Radiation had been a cakewalk in comparison. In and out in twenty minutes and only the last round yesterday left me with a slight burn and a scratch in my throat. Merely uncomfortable in comparison to what I know this next chemo session will be for me. I've been holding back on voicing my anxieties around Mal, because it only seems to enflame his need to make me feel better. That, in turn, is starting to eat at me. Guilt. I know it's unreasonable and out of my control, but still, I feel responsible for bringing this on everyone. Which is exactly why the timing of Caleb and Katie's visit couldn't have come at a better time. The moment they arrived, Katie's direct and pertinent approach felt like relief. No careful and cautious questioning, but a blunt statement that had me doubled over laughing.

"You look like crap." Was the first thing out of her mouth and I could've kissed her for being real. Mal started to react but I surprised him when I burst out howling until tears ran down my face. I missed having my friends around to distract me and lighten the mood. Being excommunicated to a log home in the middle of nowhere had fast lost its shine.

The building tension in the house dissipated into thin air over the dinner that Caleb and Mal cooked.

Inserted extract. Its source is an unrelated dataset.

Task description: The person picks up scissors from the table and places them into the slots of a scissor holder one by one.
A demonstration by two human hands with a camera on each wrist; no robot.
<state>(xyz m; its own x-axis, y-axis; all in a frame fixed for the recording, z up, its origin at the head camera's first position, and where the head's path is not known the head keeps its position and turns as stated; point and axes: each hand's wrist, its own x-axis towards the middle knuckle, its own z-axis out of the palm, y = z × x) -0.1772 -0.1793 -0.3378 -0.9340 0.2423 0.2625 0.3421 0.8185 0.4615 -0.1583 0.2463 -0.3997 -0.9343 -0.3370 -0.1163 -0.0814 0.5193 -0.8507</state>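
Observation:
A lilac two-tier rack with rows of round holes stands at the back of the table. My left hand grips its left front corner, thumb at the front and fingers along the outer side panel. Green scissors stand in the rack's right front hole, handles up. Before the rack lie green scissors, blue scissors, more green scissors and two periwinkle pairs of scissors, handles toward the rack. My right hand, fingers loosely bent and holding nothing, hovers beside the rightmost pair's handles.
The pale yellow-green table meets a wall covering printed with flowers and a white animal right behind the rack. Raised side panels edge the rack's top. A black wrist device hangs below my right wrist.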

Lean protein, softened vegetables and a peach cobbler, sent up by Emma who couldn't resist. I didn't eat much but enjoyed every bite, if not for the flavor, for the company I shared it with.

This morning, for the first time since I started this journey, Mal won't be glued to my side and I was glad for it. Not that I don't want him there, but I'm starting to worry more about him than about me. We both need a little break. Both Katie and Neil are fully trained security specialists, so I'm not worried about that. In fact, nothing has happened in the past week and I'm starting to think this may all be over. In any event, having Katie drive me this morning is a great distraction from what I know is coming. She chatters about Mattias and his antics, and tells me she's been in touch with Kerry, who is planning to come up next week.

"I offered her to tag along, but she said she has a few things to sort out this week, but she'll call every day and promises to be there for your last chemo. She wants to celebrate with you."

Tears burn my eyes, but I'm willing them not to fall. Noticing my struggle, Katie quickly changes direction. "So any hot doctors I need to look out for?" She wiggles her eyebrows, making me snort.

"Not hot enough to be any kind of distraction from the fine set of brothers we've got our claws into."

"Ain't that the truth," she says, turning to me with a wide grin.

The moment we pull into the parking lot my anxiety is back. If she notices my sudden quiet, Katie doesn't seem to miss a beat, but simply continues to chat about...well, I don't really know about what, since my mind is on what is to come. It's welcome though. The sense of normalcy she tries to inject when otherwise I would probably be asked if I was holding up all right constantly.